**Task instructions:**
Provide only the number of lines in the listing that contain the string "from".
***** Excerpted data *****
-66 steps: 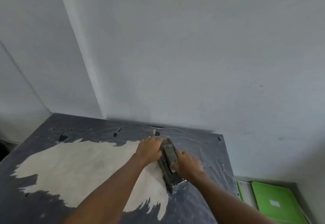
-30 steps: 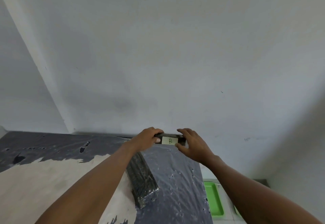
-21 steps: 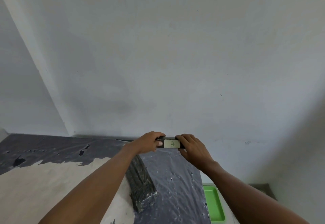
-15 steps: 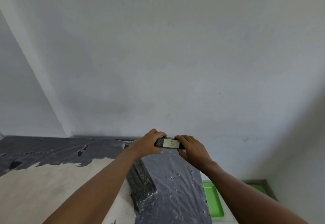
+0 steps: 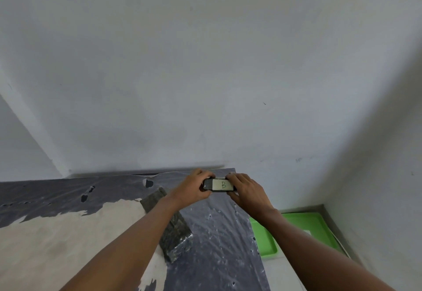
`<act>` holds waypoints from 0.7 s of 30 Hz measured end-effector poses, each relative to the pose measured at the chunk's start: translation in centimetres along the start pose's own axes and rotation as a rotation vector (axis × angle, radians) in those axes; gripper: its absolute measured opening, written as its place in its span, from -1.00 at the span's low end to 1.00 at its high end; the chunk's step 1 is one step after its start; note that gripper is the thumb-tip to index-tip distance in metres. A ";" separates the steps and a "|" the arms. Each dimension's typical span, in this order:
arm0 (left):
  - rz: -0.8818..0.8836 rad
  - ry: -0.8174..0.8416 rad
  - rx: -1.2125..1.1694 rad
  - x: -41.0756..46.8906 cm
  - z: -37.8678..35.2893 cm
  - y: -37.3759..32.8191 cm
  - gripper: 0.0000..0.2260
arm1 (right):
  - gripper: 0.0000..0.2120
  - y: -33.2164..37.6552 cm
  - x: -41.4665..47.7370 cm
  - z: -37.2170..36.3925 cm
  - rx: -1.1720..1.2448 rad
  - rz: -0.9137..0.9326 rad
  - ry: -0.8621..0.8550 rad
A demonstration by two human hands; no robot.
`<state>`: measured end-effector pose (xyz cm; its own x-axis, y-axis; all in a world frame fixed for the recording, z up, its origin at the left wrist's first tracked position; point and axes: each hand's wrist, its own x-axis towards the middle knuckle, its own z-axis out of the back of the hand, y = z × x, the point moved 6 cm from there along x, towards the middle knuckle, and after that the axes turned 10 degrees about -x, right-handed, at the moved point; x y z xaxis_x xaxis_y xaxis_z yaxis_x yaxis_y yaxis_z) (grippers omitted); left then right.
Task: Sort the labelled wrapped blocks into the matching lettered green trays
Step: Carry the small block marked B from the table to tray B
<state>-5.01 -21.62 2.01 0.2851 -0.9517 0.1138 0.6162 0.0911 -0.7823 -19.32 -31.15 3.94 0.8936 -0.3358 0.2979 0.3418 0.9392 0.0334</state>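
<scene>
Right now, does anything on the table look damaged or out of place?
Yes. The dark plastic sheet over the table is torn: a big ragged patch at left bares the pale tabletop, with small holes near the wall. The block marked B and the wrapped block on the table look intact.

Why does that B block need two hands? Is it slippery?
Possibly. The B block is wrapped in shiny film, which looks slick, so the left hand and right hand both clamp its ends. It stays straight when lifted, so it is probably stiff.

Both forearms reach forward, left hand (image 5: 191,189) and right hand (image 5: 247,191) raised, fingers curled toward each other, gripping.
</scene>
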 end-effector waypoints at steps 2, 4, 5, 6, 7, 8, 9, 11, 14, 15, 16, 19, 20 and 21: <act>0.016 0.017 0.015 0.7 -2.0 -1.1 -0.57 | -0.62 -1.9 -1.4 0.5 0.009 -0.005 0.000; 0.032 0.027 0.059 1.5 -4.4 -2.8 -0.54 | -0.62 -4.4 -3.1 1.1 0.009 -0.001 0.006; 0.039 0.027 0.081 2.0 -5.8 -3.8 -0.52 | -0.63 -5.9 -4.1 1.4 0.006 0.001 0.008; 0.046 0.023 0.098 2.4 -7.2 -4.9 -0.49 | -0.63 -7.5 -5.1 1.7 0.005 0.000 0.008; 0.056 0.017 0.113 2.9 -8.7 -5.9 -0.45 | -0.63 -9.3 -6.1 2.1 0.004 -0.007 0.006; 0.074 0.012 0.125 3.4 -10.2 -6.9 -0.42 | -0.63 -11.2 -7.3 2.4 0.003 -0.017 0.006; 0.092 0.012 0.143 3.9 -11.9 -7.8 -0.39 | -0.62 -13.0 -8.5 2.7 0.000 -0.026 0.011; 0.106 0.028 0.200 4.8 -15.6 -9.7 -0.35 | -0.61 -16.7 -11.1 3.2 -0.008 -0.034 0.026; 0.102 0.040 0.263 6.1 -20.9 -12.6 -0.33 | -0.61 -21.7 -14.9 3.9 -0.010 -0.048 0.050; 0.099 0.035 0.266 6.4 -22.4 -13.6 -0.32 | -0.61 -23.2 -16.1 4.0 -0.011 -0.053 0.058; 0.092 0.030 0.270 6.8 -23.9 -14.4 -0.32 | -0.61 -24.6 -17.2 4.1 -0.014 -0.056 0.065; 0.076 0.029 0.292 8.1 -27.7 -16.5 -0.33 | -0.60 -28.0 -19.6 4.3 -0.006 -0.056 0.079; 0.069 0.033 0.297 8.6 -28.7 -17.1 -0.35 | -0.60 -28.9 -20.2 4.3 -0.004 -0.053 0.084; 0.058 0.039 0.302 9.1 -29.7 -17.6 -0.38 | -0.59 -29.7 -20.7 4.2 -0.003 -0.050 0.088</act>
<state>-35.07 -40.59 -1.33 0.3016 -0.9523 0.0464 0.7916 0.2230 -0.5689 -49.18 -51.75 0.82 0.8973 -0.3875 0.2114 0.3873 0.9209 0.0437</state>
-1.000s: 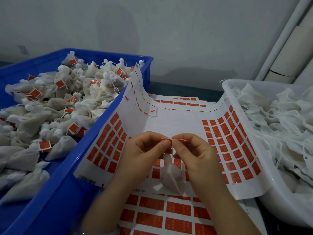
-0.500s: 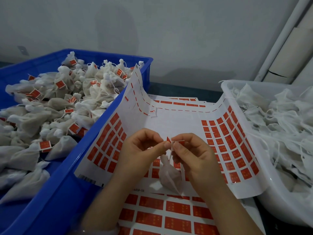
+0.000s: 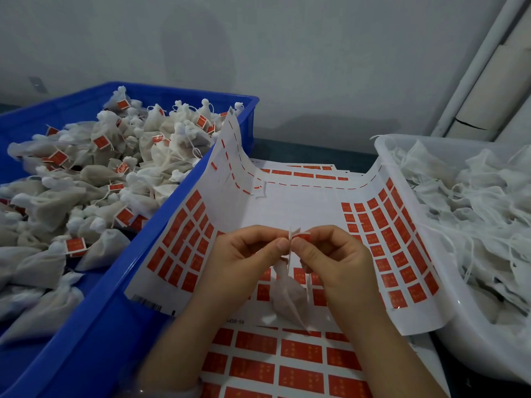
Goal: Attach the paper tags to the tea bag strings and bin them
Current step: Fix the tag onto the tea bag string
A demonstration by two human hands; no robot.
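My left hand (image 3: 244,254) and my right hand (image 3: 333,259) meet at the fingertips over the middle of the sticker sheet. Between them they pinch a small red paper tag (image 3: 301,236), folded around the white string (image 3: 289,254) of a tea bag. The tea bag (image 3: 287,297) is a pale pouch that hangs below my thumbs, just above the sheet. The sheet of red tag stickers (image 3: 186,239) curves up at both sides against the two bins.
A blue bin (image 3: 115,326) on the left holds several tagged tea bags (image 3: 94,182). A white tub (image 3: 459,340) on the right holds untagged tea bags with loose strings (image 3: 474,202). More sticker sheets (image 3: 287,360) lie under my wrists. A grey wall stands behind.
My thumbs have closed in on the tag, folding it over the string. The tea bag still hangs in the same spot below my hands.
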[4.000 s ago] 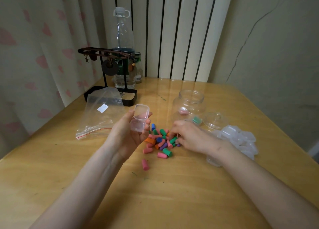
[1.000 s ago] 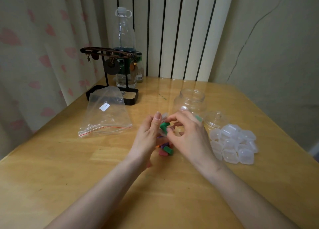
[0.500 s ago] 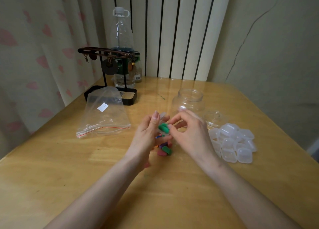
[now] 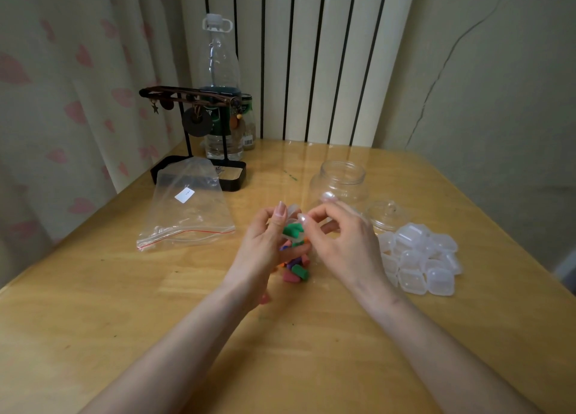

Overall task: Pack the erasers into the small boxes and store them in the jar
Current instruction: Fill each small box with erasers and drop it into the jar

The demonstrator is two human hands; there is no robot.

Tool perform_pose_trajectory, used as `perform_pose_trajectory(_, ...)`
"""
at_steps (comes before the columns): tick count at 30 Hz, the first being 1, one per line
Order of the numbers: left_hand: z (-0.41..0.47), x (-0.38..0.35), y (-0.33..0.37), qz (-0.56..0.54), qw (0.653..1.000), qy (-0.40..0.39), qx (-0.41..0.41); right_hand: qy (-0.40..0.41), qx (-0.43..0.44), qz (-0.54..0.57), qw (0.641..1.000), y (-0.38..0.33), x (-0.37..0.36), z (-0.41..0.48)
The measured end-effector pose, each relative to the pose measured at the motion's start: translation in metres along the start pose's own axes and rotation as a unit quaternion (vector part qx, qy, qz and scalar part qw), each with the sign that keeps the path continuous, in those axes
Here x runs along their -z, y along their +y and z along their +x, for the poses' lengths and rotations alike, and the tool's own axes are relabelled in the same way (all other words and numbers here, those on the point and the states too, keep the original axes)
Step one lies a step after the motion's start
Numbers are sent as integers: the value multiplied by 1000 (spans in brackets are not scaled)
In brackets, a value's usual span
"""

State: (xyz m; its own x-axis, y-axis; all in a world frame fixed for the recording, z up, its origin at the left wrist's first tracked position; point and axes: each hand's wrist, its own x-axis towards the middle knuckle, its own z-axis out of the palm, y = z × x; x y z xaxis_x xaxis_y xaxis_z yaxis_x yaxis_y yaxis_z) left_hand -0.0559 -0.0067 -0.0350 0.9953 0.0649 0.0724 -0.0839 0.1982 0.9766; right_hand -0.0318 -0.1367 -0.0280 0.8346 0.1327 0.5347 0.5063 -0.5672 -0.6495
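My left hand [image 4: 261,251] holds a small clear box [image 4: 292,223] above the table's middle, with a green eraser [image 4: 293,230] in it. My right hand [image 4: 339,242] pinches the box's lid with thumb and forefinger. Below the hands lies a pile of coloured erasers [image 4: 296,270], partly hidden. The open glass jar [image 4: 339,182] stands behind the hands, with its lid [image 4: 388,215] to its right. A heap of several empty small boxes [image 4: 419,262] lies at the right.
A clear zip bag [image 4: 187,207] lies flat to the left. At the back left stand a black jewellery stand [image 4: 199,145] and a tall plastic bottle [image 4: 219,83]. The wooden table [image 4: 124,320] meets a curtain and wall behind.
Four seconds ago my right hand was picking in the eraser pile and the box was open and empty. Now a green eraser sits in the box and my right hand is at its lid.
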Motion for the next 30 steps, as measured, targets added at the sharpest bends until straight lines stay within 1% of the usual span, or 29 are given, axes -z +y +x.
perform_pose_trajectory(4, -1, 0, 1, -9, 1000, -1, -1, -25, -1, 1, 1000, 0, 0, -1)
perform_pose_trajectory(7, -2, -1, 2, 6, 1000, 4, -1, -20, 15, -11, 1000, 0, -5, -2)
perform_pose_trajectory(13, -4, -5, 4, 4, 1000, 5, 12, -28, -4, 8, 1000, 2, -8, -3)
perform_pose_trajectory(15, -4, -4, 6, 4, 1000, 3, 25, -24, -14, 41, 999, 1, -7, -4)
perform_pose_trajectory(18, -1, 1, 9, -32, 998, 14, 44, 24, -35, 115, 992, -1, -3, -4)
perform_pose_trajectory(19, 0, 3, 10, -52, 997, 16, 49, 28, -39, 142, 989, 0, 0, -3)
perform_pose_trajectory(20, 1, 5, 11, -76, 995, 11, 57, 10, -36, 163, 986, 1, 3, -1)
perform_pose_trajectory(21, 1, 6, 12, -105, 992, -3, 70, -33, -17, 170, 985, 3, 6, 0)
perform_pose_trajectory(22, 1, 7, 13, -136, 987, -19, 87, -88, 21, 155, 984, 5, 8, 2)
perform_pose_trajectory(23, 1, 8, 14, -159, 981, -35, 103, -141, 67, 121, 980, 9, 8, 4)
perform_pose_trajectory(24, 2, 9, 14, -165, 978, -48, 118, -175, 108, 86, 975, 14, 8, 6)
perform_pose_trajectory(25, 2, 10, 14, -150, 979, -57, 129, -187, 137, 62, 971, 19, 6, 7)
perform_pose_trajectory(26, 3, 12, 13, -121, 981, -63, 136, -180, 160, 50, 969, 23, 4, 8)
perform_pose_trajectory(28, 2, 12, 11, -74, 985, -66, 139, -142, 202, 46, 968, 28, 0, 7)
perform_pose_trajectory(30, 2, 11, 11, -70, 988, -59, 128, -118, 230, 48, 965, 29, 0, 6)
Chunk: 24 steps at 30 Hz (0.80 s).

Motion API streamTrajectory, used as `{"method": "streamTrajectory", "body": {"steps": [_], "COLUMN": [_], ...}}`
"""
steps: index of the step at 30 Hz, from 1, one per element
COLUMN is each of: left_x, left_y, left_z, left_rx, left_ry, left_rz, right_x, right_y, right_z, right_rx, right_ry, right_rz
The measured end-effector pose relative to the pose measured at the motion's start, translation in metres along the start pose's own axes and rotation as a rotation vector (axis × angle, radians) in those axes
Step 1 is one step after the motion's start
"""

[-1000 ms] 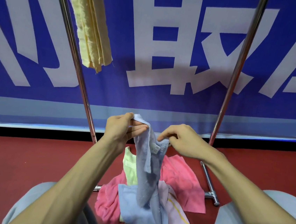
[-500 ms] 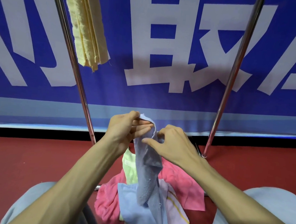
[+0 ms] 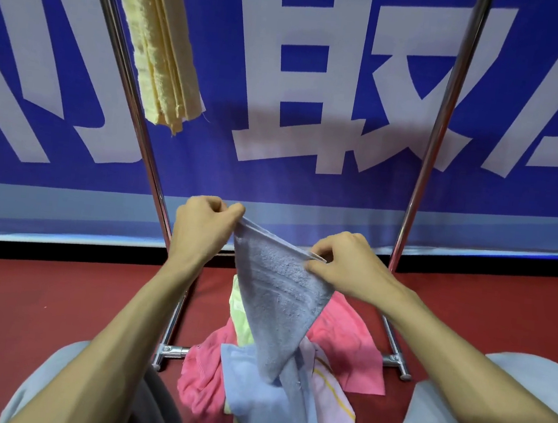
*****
**Solution to the problem:**
4